United States District Court, District of South Carolina, Beaufort Division

November 5, 2014

LOW COUNTRY RURAL HEALTH EDUCATION CONSORTIUM, INC., d/b/a HARRISON PEEPLES HEALTHCARE CENTER, Plaintiff,
v.
GREENWAY MEDICAL TECHNOLOGIES, INC., Defendant.

ORDER

DAVID C. NORTON, UNITED STATES DISTRICT JUDGE

This matter is before the court on the following motions: defendant Greenway Medical Technologies, Inc.’s (“Greenway”) motion to stay and compel arbitration, motion to dismiss or alternatively for a more definite statement, and motion for a protective order; and plaintiff Low Country Rural Health Education Consortium, Inc. d/b/a Harrison Peeples Healthcare Center’s (“Low Country”) motion to remand, motion to stay deadlines or alternatively for an extension of time, and motion to strike. For the reasons set forth below, the court grants Greenway’s motion to compel arbitration and dismisses the action without prejudice, denies Low Country’s motion to remand, and denies Low Country’s motion to strike. Accordingly, the remaining motions are rendered moot.

I. BACKGROUND

Low Country is a healthcare provider located in Hampton County, South Carolina. Greenway is an electronic medical records software provider doing business in Carroll County, Georgia. On February 29, 2012, Low Country and Greenway entered into a software license and services agreement for the purchase and installation of a medical records software program. Compl. ¶ 4. Low Country filed suit on January 30, 2014 in the Hampton County Court of Common Pleas. Low Country alleges that Greenway warranted that its system would enable Low Country to bill its patients and manage its medical practice and that the system would be installed in a professional and workmanlike manner. Id. Low Country further alleges that the system failed to perform as warranted and that Low Country was forced to revert to the system in place prior to the agreement. Id. ¶ 5. Lastly, Low Country claims that Greenway’s agent misrepresented that the system had not experienced any problems and that it operated properly and efficiently in other offices. Id. ¶ 8.
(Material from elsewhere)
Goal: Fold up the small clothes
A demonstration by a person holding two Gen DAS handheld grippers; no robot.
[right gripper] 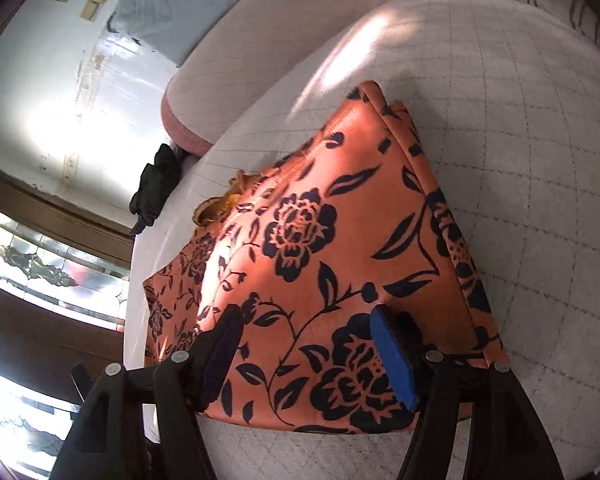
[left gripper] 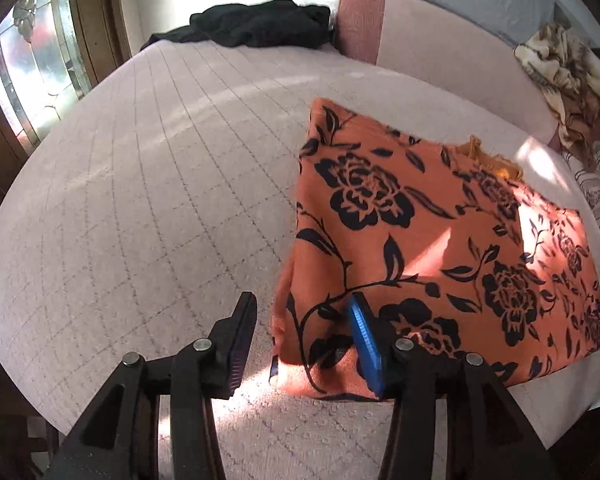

Greenway filed a notice of removal on March 12, 2014 asserting diversity jurisdiction under 28 U.S.C. § 1332. On March 19, 2014, Greenway filed a motion to stay and compel arbitration and a motion to dismiss. Low Country filed responses to both motions on April 21, 2014, and Greenway replied to both motions on May 15, 2014. On May 4, 2014, Low Country filed a motion to remand and a motion to stay deadlines or alternatively for an extension of time. Greenway filed a response to Low Country’s motion to remand on May 6, 2014, and Low Country filed a reply on May 8, 2014. Low Country filed a motion to strike on May 27, 2014, to which Greenway responded on June 13, 2014. On August 29, 2014, Greenway filed a motion for a protective order to stay discovery. Low Country filed a response to Greenway’s motion for a protective order on September 15, 2014, and Greenway filed a reply on September 25, 2014. These motions have all been fully briefed and are now ripe for the court’s review.

II. STANDARDS

A. Motion to Remand

The right to remove a case from state court to federal court is derived from 28 U.S.C. § 1441, which provides that “any civil action brought in a State court of which the district courts of the United States have original jurisdiction, may be removed by the defendant . . . to the district court of the United States for the district and division embracing the place where such action is pending.” 28 U.S.C. § 1441(a). The party seeking to remove a case from state court to federal court bears the burden of demonstrating that jurisdiction is proper at the time the petition for removal is filed. Caterpillar Inc. v. Lewis, 519 U.S. 61, 73 (1996). If federal jurisdiction is doubtful, remand is necessary. Mulcahey v. Columbia Organic Chems. Co., 29 F.3d 148, 151 (4th Cir. 1994); Pohto v. Allstate Ins. Co., No. 10-2654, 2011 WL 2670000, at *1 (D.S.C. July 7, 2011) (“Because federal courts are forums of limited jurisdiction, any doubt as to whether a case belongs in federal or state court should be resolved in favor of state court.”). District courts have original diversity jurisdiction over a case “where the matter in controversy exceeds the sum or value of $75, 000, exclusive of interest and costs, and is between . . . citizens of different states.” 28 U.S.C. § 1332(a)(1).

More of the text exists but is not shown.